Jovens gays usam menos preservativo, diz estudo

Trabalho do Ministério da Saúde ajuda a explicar por que há mais casos de aids por transmissão homossexual que hetero

Lígia Formenti, O Estado de S.Paulo

18 de junho de 2010 | 00h00

BRASÍLIA

Estudo feito pelo Ministério da Saúde revela que jovens gays usam menos preservativo que os jovens em geral. O trabalho, conduzido em dez cidades brasileiras e coordenado pela pesquisadora Lígia Kerr, mostra que 53,9% dos gays entre 13 a 24 anos usaram camisinha na primeira relação sexual, índice abaixo dos 62,3% registrados entre homens em geral, na mesma faixa etária.

Nas relações com parceiros fixos, os porcentuais também são mais baixos entre jovens gays: 29,3% usam camisinha, enquanto entre jovens em geral a média é de 34,6%. Os únicos índices semelhantes entre as duas populações são o de uso de camisinha com parceiros casuais ? 54,3% dos gays entre 13 e 24 anos usam contra 57% dos jovens em geral.

Os números ajudam a explicar recentes dados epidemiológicos divulgados pelo governo. Entre jovens de 13 a 19 anos há mais casos de aids por transmissão homossexual (33,5%) que heterossexual (28,3%).
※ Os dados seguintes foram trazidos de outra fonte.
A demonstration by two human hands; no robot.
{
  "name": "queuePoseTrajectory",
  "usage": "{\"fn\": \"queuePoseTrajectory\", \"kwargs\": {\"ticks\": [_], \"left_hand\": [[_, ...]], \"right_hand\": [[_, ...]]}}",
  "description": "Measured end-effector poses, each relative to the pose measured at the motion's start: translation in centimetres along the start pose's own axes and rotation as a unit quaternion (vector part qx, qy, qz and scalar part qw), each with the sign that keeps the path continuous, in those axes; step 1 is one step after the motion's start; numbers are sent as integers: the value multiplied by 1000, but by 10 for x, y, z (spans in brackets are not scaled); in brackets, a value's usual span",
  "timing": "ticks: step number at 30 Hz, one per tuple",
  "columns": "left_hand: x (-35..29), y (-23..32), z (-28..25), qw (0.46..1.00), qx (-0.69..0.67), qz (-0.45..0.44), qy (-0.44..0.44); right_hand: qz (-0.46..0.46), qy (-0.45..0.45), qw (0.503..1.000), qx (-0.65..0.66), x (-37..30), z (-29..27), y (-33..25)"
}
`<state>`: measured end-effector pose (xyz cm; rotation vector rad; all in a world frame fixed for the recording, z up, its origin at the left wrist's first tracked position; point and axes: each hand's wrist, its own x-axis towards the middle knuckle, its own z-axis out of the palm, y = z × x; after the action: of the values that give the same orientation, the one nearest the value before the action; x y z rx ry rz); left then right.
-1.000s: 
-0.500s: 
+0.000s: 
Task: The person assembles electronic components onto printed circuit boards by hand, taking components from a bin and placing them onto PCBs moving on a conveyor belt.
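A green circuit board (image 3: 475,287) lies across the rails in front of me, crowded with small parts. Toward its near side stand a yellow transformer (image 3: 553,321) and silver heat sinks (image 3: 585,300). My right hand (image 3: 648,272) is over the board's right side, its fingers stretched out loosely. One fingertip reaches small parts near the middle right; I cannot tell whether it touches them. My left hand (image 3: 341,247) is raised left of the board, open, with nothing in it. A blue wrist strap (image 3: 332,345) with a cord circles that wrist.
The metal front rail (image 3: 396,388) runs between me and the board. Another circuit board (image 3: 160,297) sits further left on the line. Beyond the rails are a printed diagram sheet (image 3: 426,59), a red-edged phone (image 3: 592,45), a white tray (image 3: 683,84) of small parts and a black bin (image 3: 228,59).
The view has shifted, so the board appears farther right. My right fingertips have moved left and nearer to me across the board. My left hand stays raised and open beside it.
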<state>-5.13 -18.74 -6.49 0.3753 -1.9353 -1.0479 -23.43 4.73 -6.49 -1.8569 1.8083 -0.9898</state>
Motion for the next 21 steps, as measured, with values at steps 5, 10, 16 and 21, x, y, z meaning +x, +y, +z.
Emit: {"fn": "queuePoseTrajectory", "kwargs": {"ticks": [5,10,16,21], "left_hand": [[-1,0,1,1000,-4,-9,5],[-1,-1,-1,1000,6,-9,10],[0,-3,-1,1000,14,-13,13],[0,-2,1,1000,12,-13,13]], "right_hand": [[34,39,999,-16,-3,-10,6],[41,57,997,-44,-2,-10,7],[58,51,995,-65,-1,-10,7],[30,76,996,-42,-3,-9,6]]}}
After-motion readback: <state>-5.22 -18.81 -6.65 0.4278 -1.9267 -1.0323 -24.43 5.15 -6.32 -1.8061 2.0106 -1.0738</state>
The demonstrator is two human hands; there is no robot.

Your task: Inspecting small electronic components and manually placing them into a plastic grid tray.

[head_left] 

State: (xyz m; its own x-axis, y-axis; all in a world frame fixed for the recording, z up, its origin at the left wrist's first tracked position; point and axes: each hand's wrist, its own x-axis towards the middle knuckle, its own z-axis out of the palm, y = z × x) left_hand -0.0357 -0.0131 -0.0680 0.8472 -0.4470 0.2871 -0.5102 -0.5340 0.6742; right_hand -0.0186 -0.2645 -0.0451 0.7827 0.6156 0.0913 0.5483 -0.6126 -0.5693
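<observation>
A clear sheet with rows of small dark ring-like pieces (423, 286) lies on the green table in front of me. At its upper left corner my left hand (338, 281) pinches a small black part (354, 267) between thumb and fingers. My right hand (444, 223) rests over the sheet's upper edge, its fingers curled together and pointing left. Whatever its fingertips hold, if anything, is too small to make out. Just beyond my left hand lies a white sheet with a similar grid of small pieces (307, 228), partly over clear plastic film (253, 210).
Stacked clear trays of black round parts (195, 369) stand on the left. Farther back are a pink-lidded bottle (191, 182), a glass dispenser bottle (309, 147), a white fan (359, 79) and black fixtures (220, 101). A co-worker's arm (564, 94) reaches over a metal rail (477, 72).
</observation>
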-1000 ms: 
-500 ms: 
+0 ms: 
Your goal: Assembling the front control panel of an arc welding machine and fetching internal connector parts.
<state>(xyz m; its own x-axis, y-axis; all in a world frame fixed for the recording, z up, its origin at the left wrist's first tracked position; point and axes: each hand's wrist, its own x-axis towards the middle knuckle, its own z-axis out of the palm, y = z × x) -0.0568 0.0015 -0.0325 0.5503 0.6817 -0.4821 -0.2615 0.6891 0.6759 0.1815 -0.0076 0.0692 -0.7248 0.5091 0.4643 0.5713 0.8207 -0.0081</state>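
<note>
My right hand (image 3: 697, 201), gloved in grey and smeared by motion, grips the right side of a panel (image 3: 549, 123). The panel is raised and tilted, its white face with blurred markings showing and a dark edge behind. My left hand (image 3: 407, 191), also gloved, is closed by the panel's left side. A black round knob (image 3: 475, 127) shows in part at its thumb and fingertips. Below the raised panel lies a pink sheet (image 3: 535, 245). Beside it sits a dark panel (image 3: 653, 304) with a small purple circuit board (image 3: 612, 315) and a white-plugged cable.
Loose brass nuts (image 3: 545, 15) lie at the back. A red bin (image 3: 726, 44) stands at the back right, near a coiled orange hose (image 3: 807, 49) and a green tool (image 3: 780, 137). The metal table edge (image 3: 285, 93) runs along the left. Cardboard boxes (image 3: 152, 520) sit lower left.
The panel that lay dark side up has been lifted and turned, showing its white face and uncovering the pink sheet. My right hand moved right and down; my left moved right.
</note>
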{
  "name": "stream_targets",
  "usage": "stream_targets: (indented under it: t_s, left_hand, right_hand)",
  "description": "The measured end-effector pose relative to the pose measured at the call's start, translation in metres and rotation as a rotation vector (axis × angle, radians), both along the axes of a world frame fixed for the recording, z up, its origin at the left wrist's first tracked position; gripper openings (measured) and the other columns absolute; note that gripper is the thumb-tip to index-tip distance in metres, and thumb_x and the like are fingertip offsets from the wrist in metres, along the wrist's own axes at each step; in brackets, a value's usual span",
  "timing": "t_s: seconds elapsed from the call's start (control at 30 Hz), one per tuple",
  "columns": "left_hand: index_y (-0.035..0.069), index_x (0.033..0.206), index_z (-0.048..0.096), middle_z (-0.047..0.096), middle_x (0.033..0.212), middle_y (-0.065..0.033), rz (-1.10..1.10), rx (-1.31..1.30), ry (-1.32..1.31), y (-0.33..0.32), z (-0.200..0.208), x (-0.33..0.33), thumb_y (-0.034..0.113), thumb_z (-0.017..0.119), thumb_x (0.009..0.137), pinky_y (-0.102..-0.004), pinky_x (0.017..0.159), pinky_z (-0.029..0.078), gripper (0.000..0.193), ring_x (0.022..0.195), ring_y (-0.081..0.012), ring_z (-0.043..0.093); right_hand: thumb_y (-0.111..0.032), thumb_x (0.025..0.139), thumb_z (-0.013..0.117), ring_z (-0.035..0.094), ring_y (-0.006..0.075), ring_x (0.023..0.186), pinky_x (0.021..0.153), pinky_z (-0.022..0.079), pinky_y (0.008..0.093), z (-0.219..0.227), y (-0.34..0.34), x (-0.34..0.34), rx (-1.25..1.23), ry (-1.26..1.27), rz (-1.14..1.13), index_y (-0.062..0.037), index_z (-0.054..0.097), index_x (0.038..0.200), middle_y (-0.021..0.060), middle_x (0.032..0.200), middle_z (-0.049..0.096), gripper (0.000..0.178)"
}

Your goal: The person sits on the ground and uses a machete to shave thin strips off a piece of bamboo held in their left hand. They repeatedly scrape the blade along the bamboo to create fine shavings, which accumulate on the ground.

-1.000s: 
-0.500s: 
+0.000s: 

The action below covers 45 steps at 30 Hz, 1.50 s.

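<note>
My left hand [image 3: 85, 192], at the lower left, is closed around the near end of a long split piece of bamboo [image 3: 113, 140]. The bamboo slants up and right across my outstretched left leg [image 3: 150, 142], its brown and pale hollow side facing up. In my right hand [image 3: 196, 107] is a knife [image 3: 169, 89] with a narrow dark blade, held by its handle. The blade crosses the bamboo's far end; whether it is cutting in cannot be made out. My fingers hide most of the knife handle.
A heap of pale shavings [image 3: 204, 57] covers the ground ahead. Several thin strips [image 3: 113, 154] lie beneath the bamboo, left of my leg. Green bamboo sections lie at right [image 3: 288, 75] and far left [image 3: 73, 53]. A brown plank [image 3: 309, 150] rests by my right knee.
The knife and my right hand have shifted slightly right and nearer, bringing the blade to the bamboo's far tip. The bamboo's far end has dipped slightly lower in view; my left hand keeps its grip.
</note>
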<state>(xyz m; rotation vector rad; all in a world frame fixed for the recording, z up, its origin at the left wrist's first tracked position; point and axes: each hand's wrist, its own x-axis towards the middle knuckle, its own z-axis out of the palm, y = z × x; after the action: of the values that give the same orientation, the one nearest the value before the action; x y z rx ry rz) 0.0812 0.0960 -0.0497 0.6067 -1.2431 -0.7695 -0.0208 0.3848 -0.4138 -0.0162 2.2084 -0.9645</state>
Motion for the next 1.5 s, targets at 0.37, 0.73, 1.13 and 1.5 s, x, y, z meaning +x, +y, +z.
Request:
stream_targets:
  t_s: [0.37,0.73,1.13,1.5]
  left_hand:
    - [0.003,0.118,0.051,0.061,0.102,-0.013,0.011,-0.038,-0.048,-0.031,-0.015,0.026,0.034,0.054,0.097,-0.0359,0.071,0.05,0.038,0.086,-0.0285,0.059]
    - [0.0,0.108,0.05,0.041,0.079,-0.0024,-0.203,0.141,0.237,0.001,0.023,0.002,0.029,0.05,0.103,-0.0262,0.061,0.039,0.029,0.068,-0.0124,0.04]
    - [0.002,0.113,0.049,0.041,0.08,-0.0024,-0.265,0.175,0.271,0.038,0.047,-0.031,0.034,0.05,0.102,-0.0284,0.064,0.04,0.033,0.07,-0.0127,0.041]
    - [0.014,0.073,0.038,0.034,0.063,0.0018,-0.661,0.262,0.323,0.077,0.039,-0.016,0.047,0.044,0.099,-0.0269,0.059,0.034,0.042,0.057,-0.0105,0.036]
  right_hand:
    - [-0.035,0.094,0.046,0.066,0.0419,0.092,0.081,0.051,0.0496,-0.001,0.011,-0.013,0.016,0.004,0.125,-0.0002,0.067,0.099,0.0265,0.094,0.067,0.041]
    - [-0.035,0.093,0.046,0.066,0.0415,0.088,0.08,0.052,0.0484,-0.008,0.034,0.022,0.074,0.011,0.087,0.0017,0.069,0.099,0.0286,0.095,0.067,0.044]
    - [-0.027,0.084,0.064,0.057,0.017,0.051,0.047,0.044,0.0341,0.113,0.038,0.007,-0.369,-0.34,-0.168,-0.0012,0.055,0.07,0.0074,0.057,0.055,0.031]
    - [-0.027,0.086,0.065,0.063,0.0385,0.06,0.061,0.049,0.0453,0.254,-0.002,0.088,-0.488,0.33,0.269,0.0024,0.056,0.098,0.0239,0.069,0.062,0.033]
Nas dez cidades analisadas, a taxa de prevalência do HIV entre gays com mais de 18 anos foi de 10,5%. Índice muito acima do que é estimado na população masculina brasileira de 15 a 49 anos, de 0,8%.

"São faixas etárias diferentes, mesmo assim, dá uma boa dimensão do quanto gays estão mais expostos ao vírus", afirma a coordenadora do Departamento de DST Aids e Hepatites Virais do Ministério da Saúde, Mariangela Simão.

Grupo de risco. Apesar do maior risco, Mariangela enfatiza que população gay não pode ser chamada de grupo de risco. "A aids não está restrita a alguns grupos, ocorre em toda população." O comportamento de maior risco entre jovens gays destoa de outros dados do trabalho. O estudo indica que a população gay é, em geral, mais bem informada, procura mais centros de saúde para fazer testes de HIV e ter acesso a preservativos.